毎日晩酌の習慣があった方にとっては、アルコールを絶つことはとても大変な事だと思います。「一杯くらいなら・・・」という感覚で、妊娠中に毎日の飲酒が習慣化してしまうと、アルコール分が胎盤を通して赤ちゃんへ送られてしまい、「胎児性アルコール症候群(FAS)」という先天性疾患を発症してしまいます。胎児性アルコール症候群(FAS)は、妊娠中の摂取頻度や摂取量によっても症状の重さは変わってくるようです。

また、妊娠中や授乳中に飲酒をしなければ、絶対に発症する事のない疾患とも言えます。妊娠中にどうしてもお酒が飲みたくなった場合は、アルコールフリーの商品で気分転換をしましょう。

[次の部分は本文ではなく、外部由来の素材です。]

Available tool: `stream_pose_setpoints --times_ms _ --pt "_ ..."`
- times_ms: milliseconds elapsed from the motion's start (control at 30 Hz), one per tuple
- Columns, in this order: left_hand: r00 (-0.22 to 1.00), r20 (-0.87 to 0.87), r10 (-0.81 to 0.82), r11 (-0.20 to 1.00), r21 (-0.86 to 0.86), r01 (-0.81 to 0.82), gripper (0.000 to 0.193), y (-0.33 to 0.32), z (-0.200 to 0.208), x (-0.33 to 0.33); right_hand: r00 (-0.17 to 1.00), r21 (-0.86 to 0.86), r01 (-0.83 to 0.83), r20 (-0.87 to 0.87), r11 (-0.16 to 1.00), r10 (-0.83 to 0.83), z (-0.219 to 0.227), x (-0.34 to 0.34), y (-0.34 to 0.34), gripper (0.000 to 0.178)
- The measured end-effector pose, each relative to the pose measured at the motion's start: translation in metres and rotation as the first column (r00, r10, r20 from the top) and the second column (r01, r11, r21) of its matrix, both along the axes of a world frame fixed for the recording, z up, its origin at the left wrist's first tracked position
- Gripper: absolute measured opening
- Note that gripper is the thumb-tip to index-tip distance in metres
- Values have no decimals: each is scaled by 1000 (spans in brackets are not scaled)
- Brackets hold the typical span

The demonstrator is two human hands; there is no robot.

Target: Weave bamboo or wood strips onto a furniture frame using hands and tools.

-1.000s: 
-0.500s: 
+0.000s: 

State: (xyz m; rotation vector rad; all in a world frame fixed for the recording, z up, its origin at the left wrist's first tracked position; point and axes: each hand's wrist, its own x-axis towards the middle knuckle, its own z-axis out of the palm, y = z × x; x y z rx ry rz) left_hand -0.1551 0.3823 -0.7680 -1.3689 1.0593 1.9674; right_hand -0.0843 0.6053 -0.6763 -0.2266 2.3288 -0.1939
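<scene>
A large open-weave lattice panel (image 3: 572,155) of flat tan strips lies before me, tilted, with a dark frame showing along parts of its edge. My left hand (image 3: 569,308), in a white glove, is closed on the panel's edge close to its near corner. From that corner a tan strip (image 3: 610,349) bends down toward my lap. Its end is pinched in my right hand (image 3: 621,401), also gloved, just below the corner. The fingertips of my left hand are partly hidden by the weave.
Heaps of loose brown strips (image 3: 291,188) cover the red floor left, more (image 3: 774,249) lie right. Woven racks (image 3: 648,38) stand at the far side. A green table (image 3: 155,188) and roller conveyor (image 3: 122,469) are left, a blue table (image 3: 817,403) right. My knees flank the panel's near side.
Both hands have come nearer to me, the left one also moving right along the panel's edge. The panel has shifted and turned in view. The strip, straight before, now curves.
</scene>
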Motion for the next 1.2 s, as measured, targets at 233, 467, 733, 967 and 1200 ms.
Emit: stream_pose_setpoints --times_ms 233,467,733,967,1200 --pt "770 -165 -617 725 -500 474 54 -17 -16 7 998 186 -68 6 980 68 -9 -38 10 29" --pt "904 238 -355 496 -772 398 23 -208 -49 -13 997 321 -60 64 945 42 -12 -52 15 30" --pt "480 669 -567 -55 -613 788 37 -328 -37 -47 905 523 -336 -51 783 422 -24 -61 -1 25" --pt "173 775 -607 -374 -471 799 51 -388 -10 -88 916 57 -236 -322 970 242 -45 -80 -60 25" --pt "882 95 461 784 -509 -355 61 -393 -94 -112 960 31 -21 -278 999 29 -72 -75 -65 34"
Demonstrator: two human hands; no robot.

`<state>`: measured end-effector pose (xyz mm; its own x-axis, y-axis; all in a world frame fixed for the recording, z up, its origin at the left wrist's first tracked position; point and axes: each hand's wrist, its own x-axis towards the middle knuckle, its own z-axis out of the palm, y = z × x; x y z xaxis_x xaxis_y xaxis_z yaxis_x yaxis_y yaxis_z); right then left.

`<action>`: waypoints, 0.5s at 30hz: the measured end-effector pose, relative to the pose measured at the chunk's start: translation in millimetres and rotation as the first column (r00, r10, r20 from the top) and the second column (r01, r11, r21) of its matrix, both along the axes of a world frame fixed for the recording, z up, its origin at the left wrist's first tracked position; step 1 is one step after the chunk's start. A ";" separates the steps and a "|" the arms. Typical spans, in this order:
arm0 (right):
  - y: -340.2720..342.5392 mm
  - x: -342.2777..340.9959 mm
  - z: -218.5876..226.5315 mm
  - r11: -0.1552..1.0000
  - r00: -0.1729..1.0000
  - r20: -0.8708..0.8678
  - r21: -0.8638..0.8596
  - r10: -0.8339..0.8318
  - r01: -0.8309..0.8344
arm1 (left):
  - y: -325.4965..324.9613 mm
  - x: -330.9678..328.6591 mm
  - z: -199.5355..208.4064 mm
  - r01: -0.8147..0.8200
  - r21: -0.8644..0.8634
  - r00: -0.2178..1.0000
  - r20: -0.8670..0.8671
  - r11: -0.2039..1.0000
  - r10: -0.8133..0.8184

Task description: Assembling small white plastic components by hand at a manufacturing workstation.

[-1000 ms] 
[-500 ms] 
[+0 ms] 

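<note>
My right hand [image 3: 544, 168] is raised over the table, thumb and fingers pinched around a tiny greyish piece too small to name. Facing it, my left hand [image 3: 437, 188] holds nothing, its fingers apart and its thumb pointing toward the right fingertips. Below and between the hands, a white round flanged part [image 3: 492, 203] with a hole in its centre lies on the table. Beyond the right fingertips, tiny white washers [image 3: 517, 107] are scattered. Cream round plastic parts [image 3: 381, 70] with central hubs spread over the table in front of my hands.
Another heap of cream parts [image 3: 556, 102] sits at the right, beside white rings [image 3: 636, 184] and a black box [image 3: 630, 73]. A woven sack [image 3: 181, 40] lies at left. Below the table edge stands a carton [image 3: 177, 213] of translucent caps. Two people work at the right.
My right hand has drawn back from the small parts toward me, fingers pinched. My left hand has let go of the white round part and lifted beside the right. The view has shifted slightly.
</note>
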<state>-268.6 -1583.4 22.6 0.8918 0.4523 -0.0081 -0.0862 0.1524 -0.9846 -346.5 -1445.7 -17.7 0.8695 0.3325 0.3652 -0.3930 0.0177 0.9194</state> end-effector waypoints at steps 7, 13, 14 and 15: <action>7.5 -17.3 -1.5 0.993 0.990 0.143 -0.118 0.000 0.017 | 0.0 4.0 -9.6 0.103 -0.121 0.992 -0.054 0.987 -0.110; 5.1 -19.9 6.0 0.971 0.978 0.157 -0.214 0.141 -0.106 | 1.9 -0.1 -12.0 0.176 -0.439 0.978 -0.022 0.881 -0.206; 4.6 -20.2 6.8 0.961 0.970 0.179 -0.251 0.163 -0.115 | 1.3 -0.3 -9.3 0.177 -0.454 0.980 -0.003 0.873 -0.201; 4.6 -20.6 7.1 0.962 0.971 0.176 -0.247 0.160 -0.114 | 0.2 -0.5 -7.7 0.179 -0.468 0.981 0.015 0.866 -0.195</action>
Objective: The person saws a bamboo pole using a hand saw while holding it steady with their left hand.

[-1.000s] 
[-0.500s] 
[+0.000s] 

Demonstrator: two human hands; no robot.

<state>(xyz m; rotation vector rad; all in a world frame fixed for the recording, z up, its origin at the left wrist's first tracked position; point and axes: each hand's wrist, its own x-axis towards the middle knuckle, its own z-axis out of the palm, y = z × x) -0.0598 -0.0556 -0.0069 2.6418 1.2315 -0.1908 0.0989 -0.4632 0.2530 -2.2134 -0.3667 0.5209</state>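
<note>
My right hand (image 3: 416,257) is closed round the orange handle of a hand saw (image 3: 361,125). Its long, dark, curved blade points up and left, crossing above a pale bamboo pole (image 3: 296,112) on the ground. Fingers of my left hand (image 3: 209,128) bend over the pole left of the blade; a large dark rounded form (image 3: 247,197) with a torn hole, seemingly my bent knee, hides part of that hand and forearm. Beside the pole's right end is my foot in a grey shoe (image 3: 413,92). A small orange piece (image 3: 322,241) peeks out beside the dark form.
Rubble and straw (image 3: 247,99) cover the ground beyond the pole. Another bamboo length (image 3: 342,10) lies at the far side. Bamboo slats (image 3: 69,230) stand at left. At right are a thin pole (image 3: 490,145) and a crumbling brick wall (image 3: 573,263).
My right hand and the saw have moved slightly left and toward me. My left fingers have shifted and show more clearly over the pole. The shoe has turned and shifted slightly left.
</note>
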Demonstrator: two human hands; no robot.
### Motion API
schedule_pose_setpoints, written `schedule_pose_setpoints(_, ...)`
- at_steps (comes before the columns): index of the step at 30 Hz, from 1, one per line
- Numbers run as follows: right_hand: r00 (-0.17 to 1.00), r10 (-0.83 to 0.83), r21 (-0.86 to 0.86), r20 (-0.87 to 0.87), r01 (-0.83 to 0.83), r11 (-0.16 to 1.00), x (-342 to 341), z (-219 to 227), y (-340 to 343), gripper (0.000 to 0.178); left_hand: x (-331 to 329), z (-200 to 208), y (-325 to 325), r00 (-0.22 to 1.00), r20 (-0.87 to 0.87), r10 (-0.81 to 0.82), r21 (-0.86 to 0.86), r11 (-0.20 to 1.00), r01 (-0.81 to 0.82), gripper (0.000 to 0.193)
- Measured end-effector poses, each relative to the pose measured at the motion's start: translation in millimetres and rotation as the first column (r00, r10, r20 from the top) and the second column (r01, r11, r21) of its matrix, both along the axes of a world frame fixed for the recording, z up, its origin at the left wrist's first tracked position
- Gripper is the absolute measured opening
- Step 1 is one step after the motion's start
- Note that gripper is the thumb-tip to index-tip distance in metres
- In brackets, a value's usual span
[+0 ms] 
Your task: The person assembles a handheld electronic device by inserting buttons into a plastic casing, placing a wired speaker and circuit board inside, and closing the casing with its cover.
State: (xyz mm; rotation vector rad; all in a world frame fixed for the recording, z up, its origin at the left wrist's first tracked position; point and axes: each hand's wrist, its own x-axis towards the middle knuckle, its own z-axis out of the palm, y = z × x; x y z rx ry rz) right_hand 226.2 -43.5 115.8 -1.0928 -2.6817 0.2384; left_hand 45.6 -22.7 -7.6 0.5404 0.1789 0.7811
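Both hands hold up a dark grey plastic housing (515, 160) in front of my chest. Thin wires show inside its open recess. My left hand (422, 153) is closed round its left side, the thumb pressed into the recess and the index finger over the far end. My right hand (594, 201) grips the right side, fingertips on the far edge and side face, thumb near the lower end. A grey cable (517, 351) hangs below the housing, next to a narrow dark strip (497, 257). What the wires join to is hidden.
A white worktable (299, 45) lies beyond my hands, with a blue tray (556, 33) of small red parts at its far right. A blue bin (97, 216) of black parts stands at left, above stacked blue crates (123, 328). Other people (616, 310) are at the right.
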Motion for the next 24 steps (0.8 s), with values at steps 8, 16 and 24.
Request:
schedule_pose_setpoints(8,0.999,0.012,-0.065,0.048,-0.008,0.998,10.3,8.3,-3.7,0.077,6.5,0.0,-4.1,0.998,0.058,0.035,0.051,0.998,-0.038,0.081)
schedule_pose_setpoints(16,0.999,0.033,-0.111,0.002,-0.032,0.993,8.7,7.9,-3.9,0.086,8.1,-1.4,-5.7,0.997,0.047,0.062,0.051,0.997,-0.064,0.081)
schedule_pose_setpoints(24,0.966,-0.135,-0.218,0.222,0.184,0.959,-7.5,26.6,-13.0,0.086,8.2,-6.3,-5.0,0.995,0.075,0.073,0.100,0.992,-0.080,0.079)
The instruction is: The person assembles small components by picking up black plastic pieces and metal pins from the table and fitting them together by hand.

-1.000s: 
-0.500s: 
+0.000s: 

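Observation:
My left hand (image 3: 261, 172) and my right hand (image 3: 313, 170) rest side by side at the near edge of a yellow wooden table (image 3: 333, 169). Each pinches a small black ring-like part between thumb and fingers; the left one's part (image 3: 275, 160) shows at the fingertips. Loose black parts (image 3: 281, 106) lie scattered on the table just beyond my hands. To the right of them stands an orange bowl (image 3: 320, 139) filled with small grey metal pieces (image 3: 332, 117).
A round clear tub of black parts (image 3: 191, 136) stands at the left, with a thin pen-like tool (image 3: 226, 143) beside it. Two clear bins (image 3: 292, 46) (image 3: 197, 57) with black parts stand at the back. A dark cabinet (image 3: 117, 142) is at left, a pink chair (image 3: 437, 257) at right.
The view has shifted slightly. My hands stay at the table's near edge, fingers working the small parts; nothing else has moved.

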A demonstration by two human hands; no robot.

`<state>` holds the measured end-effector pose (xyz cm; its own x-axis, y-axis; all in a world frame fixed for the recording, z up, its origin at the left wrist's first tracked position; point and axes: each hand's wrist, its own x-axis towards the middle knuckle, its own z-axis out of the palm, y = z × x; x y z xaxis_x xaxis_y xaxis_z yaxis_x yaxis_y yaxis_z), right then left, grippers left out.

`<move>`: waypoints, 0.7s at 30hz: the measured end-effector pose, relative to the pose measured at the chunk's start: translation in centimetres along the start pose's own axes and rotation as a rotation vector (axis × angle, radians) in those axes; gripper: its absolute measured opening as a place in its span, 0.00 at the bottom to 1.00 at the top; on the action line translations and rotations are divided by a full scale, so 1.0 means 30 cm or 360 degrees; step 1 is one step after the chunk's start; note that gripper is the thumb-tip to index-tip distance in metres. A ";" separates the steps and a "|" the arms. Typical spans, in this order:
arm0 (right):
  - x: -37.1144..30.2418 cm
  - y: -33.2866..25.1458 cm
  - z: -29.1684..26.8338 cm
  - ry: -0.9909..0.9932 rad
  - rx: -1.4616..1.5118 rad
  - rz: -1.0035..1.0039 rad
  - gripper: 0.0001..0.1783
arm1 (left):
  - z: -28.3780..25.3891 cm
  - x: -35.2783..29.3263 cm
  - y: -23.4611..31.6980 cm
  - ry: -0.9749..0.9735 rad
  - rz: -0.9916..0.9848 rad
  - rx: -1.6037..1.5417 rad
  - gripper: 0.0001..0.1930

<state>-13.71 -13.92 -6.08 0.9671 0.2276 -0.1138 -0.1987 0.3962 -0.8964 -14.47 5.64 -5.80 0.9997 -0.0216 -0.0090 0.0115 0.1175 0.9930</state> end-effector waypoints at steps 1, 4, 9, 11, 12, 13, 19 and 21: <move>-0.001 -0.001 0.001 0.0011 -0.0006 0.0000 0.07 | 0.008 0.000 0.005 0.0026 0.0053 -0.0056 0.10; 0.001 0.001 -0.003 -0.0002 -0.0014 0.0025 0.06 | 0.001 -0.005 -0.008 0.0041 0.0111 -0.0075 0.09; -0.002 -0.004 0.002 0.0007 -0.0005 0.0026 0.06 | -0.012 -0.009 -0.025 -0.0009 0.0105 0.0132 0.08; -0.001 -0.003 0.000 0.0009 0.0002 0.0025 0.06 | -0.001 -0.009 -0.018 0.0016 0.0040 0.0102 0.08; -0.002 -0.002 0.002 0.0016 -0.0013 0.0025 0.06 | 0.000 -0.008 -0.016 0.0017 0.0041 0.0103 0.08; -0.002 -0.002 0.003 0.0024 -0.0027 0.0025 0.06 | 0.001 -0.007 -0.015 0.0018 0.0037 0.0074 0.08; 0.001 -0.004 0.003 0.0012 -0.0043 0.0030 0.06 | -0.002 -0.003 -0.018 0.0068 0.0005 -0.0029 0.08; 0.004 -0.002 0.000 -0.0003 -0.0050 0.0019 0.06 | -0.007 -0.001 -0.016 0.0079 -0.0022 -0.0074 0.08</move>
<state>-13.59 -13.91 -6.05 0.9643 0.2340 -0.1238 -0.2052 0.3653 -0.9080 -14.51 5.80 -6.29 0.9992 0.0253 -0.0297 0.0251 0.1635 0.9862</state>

アルコールフリーの商品は清涼飲料水と同じ扱いになりますので妊娠中に飲んでも問題ありません。

「胎児性アルコール症候群」とは・・・神経系脳障害の一種で精神発達の遅延や行動異常、小頭症などをひき起こします。

食べたい物・飲みたい物が制限されてしまう事は、本当に大変な事だと思います。ですが、妊娠中はママが口にしたものは赤ちゃんへも胎盤を通して送り届けられるという事を頭に入れておき、ママにとっても赤ちゃんにとっても安心で栄養がたっぷりつまった食事を取るよう心がけましょう。